++++ MATERIAL FOR THIS EXERCISE

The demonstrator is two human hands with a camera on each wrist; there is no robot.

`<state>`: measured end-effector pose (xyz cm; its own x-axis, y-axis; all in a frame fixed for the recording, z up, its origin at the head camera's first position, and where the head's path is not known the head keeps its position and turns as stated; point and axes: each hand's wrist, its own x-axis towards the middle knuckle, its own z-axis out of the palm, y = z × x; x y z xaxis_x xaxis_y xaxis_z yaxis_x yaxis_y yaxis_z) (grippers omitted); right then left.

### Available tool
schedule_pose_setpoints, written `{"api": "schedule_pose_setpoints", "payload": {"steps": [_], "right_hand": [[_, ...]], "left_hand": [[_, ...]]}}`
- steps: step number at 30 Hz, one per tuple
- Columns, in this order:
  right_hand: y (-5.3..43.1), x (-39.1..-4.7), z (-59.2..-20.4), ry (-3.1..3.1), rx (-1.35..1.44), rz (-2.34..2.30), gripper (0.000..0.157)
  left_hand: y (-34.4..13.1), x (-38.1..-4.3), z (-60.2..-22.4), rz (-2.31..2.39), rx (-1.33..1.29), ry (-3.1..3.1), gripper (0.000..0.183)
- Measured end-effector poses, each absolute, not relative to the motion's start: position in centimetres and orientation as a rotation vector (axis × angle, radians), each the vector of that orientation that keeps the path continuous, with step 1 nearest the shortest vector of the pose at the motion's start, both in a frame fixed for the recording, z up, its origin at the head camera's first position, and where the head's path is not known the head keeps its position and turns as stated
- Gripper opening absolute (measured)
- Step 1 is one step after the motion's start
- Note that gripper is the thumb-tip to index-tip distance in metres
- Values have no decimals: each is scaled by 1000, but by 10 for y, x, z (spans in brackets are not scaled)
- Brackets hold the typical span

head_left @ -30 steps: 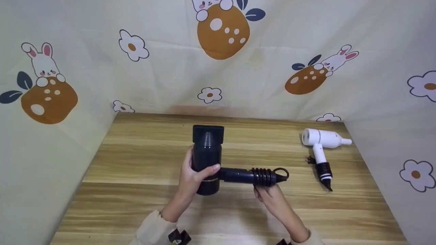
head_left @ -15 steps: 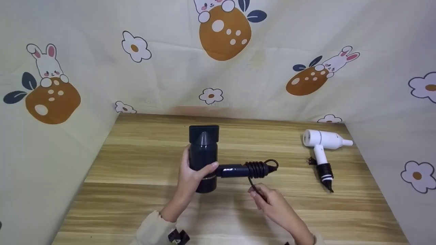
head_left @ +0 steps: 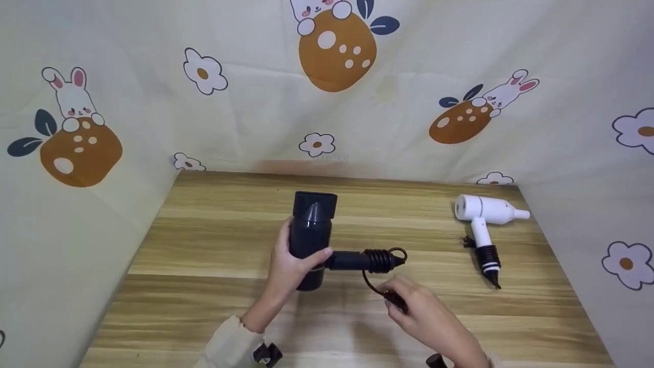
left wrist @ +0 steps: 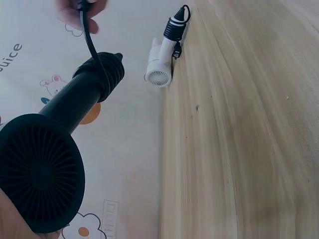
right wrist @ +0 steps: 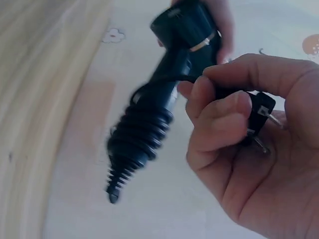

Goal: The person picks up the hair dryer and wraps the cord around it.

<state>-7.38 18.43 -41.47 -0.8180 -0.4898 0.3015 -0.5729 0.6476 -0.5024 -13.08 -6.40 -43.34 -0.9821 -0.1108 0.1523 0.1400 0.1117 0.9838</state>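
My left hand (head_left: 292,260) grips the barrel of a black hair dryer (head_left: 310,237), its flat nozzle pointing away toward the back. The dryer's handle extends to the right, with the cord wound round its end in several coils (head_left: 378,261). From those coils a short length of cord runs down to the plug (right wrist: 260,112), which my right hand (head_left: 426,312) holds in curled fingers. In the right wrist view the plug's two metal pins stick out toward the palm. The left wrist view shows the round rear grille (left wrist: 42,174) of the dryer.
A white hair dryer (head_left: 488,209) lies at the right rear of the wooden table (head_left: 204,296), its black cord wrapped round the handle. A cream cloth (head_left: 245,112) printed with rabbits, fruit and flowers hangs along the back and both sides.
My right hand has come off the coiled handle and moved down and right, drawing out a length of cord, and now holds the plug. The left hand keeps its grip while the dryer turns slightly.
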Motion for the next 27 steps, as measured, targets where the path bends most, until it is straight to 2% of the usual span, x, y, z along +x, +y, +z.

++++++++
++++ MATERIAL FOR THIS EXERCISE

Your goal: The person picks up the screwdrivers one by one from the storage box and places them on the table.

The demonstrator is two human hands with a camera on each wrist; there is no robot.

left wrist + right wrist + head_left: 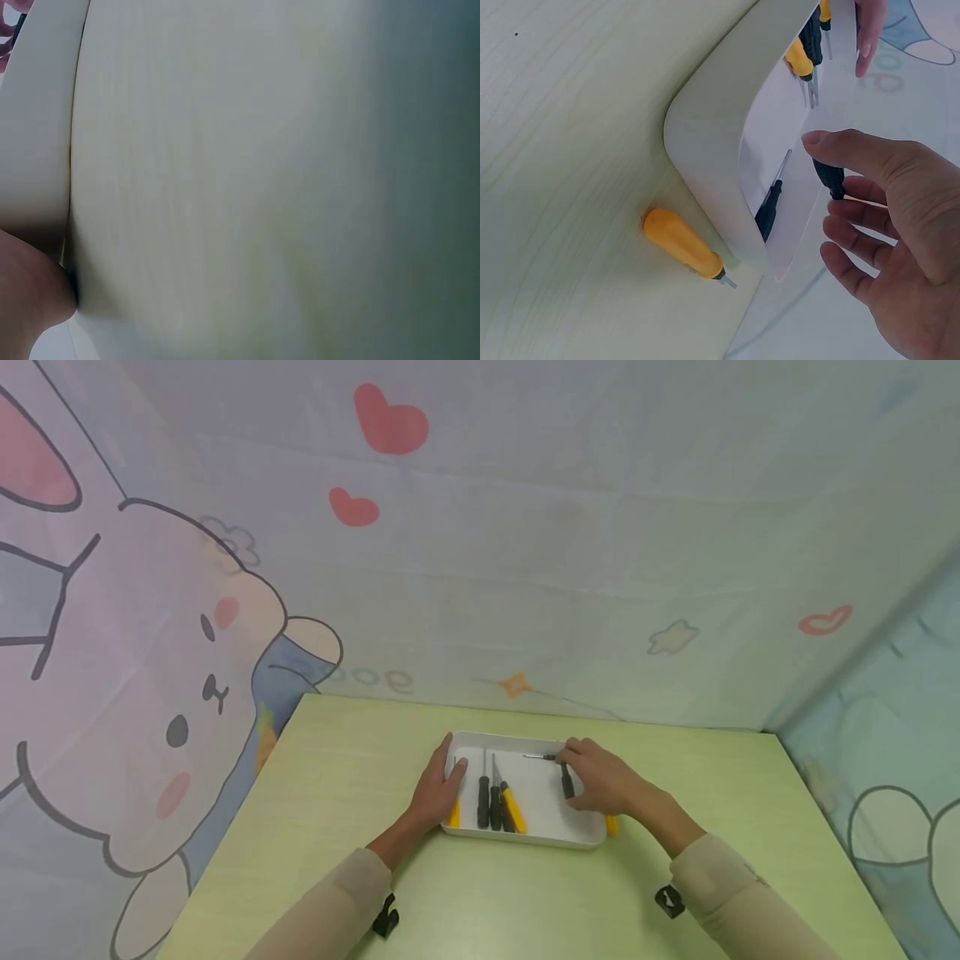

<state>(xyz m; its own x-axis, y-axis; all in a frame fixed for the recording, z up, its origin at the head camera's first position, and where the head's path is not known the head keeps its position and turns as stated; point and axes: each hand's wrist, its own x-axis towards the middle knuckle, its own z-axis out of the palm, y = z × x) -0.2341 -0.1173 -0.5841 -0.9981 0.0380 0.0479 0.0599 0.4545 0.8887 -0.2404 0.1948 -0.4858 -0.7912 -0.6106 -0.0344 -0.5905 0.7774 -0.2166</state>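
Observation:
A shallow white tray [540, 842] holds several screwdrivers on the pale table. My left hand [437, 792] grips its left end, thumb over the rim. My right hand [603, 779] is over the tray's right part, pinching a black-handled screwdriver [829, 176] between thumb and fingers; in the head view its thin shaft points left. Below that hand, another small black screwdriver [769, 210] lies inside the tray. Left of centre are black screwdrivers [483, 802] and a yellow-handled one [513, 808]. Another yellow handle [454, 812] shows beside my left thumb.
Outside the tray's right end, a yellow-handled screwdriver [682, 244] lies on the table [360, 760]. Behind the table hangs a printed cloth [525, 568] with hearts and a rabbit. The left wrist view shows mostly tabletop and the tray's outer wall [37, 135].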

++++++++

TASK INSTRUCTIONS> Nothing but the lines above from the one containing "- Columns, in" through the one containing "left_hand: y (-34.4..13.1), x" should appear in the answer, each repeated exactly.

SOLUTION FOR THIS PROBLEM>
- Columns, in this order:
  right_hand: y (-5.3..43.1), x (-39.1..-4.7), z (-59.2..-20.4), ry (-3.1..3.1), rx (-1.35..1.44), rz (-2.34..2.30), gripper (0.000..0.157)
  left_hand: y (-34.4..13.1), x (-38.1..-4.3), z (-60.2..-22.4), rz (-2.31..2.39), rx (-1.33..1.29), ry (-3.1..3.1), gripper (0.000..0.183)

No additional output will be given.